» **What is expected**
Count how many lines of the data include "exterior". The answer is that number and nothing else.

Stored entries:
-- Opening Marker --

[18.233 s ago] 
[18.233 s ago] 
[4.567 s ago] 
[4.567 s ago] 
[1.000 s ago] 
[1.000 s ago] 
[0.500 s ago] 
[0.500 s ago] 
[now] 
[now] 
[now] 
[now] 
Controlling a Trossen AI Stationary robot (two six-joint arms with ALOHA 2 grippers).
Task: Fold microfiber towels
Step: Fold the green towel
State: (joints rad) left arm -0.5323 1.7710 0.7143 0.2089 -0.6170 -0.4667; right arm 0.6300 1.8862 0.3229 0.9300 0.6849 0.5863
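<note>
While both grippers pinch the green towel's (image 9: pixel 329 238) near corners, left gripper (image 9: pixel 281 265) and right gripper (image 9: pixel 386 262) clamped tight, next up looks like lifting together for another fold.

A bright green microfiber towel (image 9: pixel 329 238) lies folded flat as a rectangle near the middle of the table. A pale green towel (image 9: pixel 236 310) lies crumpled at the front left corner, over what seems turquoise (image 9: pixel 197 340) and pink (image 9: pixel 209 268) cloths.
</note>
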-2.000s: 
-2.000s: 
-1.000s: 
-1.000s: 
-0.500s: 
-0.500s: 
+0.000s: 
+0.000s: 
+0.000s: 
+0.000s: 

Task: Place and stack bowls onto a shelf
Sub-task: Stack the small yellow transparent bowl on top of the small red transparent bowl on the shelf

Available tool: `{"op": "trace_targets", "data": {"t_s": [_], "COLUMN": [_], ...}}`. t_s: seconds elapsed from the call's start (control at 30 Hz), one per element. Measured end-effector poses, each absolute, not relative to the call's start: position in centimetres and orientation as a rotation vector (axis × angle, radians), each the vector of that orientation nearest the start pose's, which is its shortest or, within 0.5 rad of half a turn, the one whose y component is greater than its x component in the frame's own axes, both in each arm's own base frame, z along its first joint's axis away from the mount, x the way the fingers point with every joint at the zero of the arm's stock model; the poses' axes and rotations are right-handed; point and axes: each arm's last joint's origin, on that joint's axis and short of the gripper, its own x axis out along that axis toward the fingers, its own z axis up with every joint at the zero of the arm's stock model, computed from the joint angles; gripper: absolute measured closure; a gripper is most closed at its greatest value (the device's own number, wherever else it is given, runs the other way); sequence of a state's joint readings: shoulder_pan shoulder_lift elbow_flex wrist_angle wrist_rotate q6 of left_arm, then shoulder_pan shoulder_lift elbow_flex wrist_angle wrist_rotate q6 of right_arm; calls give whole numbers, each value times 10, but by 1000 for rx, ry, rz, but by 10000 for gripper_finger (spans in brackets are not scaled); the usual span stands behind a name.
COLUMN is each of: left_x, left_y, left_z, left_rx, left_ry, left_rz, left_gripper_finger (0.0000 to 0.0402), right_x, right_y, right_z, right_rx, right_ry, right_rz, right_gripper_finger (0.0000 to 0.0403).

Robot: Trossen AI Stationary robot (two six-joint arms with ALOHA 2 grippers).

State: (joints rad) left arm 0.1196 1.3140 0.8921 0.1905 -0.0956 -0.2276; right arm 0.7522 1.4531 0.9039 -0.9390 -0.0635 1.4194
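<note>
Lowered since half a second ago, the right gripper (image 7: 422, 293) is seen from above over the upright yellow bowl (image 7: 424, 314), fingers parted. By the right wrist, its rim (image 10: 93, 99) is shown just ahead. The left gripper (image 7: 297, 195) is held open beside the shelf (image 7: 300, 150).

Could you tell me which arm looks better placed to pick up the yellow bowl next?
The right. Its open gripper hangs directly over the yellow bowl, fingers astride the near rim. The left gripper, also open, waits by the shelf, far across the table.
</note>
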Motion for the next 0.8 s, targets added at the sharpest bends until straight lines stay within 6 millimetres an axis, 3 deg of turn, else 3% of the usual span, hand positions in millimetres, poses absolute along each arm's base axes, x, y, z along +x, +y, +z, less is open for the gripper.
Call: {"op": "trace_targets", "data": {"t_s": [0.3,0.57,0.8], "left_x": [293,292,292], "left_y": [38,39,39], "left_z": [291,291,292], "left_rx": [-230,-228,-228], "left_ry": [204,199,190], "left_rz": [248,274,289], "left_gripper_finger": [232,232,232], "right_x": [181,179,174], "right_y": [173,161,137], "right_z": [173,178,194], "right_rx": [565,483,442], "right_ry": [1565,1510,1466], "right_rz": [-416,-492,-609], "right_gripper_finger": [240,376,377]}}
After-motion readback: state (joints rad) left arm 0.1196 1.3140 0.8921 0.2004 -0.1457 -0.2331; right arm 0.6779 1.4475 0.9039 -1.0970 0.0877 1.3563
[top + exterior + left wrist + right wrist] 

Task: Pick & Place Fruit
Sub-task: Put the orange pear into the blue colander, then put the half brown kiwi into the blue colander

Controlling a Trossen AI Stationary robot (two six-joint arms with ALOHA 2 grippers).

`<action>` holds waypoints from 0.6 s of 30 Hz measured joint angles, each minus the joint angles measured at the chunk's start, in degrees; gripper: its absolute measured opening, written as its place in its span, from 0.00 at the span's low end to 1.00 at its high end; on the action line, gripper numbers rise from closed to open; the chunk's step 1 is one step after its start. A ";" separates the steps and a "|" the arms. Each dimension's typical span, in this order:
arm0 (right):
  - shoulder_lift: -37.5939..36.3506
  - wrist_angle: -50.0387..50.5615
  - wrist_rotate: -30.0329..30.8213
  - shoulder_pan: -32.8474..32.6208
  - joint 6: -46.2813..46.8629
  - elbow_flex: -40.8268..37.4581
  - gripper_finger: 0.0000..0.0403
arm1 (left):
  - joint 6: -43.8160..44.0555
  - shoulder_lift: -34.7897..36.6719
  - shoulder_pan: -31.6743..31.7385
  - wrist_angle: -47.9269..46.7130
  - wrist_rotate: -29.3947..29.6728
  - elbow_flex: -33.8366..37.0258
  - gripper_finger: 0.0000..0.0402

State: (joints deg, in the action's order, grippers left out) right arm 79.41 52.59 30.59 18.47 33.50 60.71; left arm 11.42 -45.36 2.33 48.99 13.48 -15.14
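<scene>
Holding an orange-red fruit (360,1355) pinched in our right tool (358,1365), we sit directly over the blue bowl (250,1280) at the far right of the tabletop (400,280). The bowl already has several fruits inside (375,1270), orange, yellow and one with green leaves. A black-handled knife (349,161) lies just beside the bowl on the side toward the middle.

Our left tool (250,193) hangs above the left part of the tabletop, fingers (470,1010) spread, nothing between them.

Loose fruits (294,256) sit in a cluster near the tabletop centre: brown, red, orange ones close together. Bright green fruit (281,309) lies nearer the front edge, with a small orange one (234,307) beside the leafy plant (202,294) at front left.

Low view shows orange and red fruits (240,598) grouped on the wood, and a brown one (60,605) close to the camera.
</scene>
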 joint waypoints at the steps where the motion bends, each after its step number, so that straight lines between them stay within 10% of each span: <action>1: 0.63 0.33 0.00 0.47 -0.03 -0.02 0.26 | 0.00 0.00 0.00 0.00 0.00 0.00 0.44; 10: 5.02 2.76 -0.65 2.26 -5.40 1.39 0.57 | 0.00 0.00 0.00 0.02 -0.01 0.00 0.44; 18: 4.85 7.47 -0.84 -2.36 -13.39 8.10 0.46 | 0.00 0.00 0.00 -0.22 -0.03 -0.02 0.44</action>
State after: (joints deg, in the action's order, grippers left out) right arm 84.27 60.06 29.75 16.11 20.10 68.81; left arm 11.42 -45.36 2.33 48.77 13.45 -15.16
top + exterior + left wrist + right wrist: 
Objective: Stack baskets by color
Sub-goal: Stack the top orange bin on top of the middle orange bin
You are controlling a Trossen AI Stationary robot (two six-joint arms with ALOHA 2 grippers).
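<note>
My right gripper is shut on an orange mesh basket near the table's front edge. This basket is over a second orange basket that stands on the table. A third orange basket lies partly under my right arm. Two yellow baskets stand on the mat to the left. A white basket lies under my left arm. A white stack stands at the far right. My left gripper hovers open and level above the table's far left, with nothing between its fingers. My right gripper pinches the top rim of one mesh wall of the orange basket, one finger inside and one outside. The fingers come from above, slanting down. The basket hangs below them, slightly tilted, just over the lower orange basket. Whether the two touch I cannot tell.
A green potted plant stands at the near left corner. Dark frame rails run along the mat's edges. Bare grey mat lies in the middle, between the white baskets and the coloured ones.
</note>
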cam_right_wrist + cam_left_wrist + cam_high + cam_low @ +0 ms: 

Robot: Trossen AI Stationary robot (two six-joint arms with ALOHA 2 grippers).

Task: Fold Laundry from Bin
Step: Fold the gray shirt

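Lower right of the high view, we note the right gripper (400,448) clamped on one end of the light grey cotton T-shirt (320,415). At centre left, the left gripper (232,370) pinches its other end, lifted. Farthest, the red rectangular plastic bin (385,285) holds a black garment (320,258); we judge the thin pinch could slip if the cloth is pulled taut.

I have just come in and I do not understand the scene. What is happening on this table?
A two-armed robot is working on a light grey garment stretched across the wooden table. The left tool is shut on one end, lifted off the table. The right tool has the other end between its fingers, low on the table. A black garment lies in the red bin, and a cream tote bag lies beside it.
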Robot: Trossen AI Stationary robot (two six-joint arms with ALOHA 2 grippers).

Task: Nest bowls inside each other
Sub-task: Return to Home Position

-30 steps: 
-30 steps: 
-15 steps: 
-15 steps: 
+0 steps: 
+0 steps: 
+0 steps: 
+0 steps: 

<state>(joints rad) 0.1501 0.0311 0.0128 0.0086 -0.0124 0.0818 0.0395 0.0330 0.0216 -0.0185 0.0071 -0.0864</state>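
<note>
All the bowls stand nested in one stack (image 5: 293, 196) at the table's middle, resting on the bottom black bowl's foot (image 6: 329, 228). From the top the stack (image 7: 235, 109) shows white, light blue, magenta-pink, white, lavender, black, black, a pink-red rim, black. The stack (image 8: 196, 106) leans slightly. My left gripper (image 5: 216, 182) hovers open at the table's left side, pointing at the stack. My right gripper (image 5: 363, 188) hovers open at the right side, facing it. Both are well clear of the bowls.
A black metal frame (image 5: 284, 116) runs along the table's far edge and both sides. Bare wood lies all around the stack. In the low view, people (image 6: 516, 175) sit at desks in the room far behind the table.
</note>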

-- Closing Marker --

» **Answer to this problem**
2